I cut the length I wanted – match this to what you plan to weave/the size of the loom. In my case, I cut the shuttle about 17 1/2″ long.

I then used a cardboard template (which I first drew and cut out) to mark the shapes on each end. I tapped small screw indents very close together along the line.

100_2900

I drilled each hole with my smallest drill bit and then progressively drilled each hole bigger. Eventually it becomes easy to remove the shape – like perforated paper. I used a sharp kitchen knife to cut through the last bits when I was ready to remove the shape. I didn’t want the wood to splinter.

100_2899

I used coarse sandpaper, wrapped around a film case and attached with a rubber band.
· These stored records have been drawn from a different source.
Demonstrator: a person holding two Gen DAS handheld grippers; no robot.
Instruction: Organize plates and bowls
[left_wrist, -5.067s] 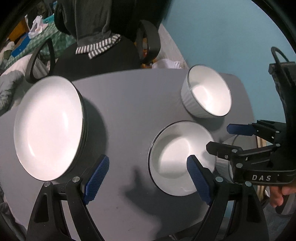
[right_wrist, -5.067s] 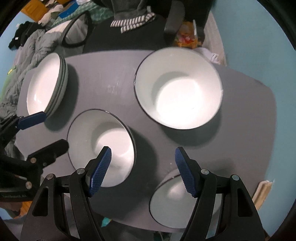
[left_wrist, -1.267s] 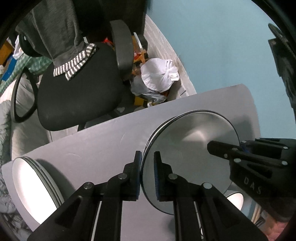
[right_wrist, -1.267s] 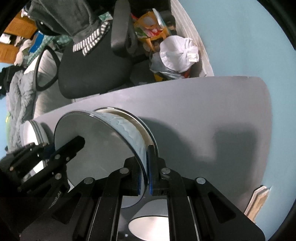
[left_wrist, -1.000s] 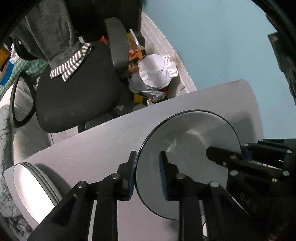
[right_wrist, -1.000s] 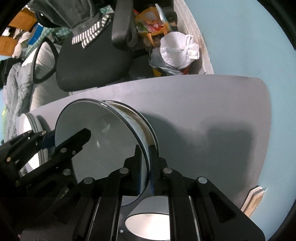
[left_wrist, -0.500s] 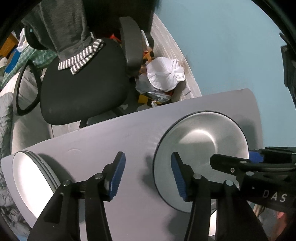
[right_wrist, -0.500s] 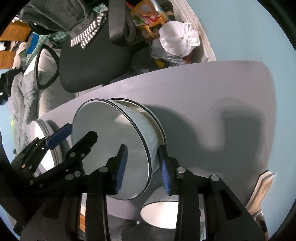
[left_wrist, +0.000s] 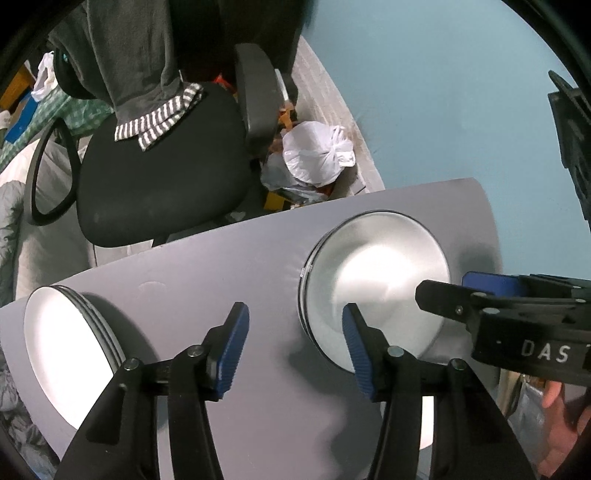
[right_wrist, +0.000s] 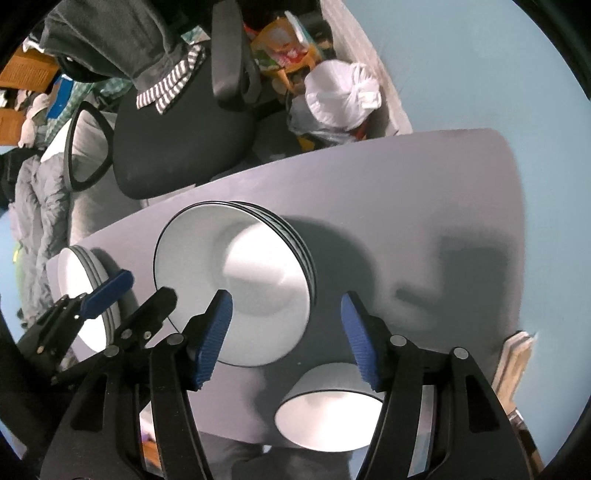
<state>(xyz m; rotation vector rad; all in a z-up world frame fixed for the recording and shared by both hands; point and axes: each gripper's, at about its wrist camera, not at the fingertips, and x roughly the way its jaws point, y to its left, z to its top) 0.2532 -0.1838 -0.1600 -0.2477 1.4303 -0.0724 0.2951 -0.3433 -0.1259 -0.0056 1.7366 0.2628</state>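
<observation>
Both grippers stand with jaws spread wide and nothing between them: the left gripper (left_wrist: 295, 345) and the right gripper (right_wrist: 286, 332) each show ribbed blue pads (left_wrist: 232, 347) on black plastic arms. Ahead of the right jaws, partly behind the left-hand pad, sits a stack of bowls (right_wrist: 236, 280), round, glossy white inside with thin dark rims, several rims showing nested at its far edge; whether that pad touches the stack, I cannot tell. Below the right jaws stands a single smaller white bowl (right_wrist: 328, 410) near the table's near edge. Left of the left jaws lies a stack of flat white plates (left_wrist: 70, 354). All rest on a smooth matte grey table (left_wrist: 221, 266) with rounded corners.
</observation>
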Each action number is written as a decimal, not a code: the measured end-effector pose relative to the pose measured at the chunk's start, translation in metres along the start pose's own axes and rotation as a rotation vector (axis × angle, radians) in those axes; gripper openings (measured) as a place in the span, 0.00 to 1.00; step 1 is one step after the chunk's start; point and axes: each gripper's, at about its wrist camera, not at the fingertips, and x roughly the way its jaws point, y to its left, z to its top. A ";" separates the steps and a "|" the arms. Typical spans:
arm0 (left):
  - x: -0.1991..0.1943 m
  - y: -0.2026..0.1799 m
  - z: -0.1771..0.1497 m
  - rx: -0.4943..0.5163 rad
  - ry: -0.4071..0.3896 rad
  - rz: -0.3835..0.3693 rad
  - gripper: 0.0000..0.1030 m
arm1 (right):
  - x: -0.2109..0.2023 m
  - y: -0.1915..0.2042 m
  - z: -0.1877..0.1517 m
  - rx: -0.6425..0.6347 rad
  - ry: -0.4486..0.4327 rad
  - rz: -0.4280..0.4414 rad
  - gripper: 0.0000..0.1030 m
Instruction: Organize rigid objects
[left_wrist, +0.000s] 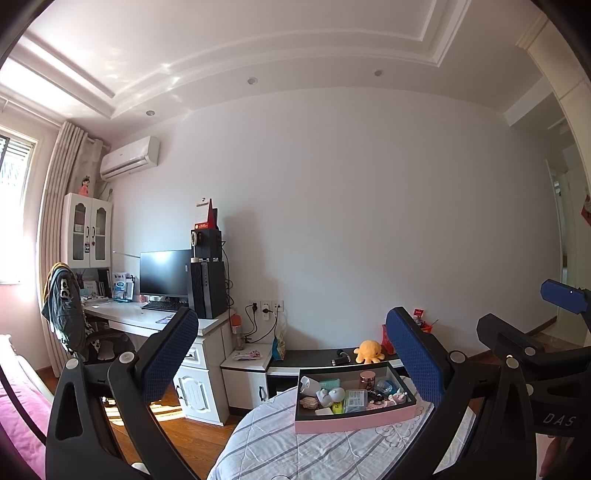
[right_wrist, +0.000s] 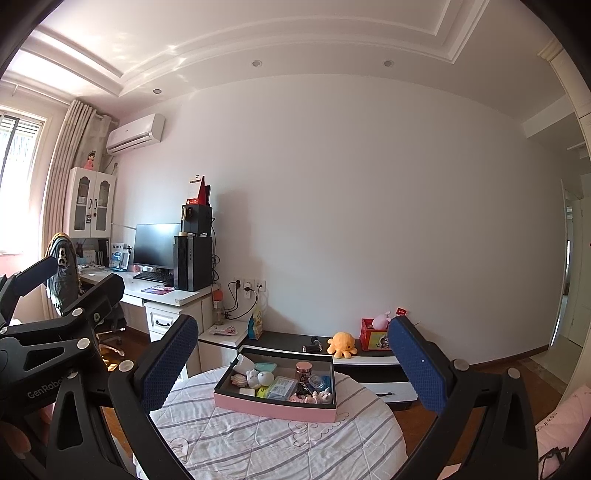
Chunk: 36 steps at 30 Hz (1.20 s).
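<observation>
A pink box (left_wrist: 351, 421) with a dark inside sits on a round table with a striped cloth (left_wrist: 295, 450). It holds several small objects, among them a pink-lidded jar (left_wrist: 367, 380), a clear case (left_wrist: 355, 400) and a white figure (left_wrist: 334, 395). The box shows in the right wrist view too (right_wrist: 273, 404), on the same table (right_wrist: 280, 443). My left gripper (left_wrist: 291, 354) is open and empty, raised in front of the box. My right gripper (right_wrist: 295, 365) is open and empty, also raised short of the box. The right gripper appears at the right edge of the left wrist view (left_wrist: 535, 354).
A low black-topped cabinet (right_wrist: 295, 341) stands behind the table with an orange plush octopus (right_wrist: 341, 344) and a red box (right_wrist: 375, 338). A desk with monitor (right_wrist: 157, 245), computer tower and chair stands at the left. Wooden floor (left_wrist: 177, 435) lies between desk and table.
</observation>
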 end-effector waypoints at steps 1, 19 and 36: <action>0.000 0.000 0.001 0.001 0.000 0.000 1.00 | 0.000 0.000 0.000 0.000 0.001 0.000 1.00; 0.000 0.001 0.001 0.002 -0.003 0.001 1.00 | 0.002 -0.001 0.001 -0.002 0.005 0.000 1.00; 0.001 -0.001 -0.001 0.029 -0.057 0.027 1.00 | 0.006 0.002 -0.001 -0.005 0.017 0.005 1.00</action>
LOL. Not fancy but very functional! If you want to sand a curve, use something curved – made sense to me.

100_2902

100_2907

The pencil worked well in all the smaller areas like the mouth of the open space.

100_2906

I’ve read that inkle shuttles have a knife edge on one side so I sanded each side edge (1″ in from each end to prevent thinning the wood there) to a nice fine edge. Most of the edge was created from the top side but I turned the piece and created the last bit of the edge from the other side. It looked so nice that I decided to sand both long edges this way!

100_2909

100_2908

Today I get to try weaving!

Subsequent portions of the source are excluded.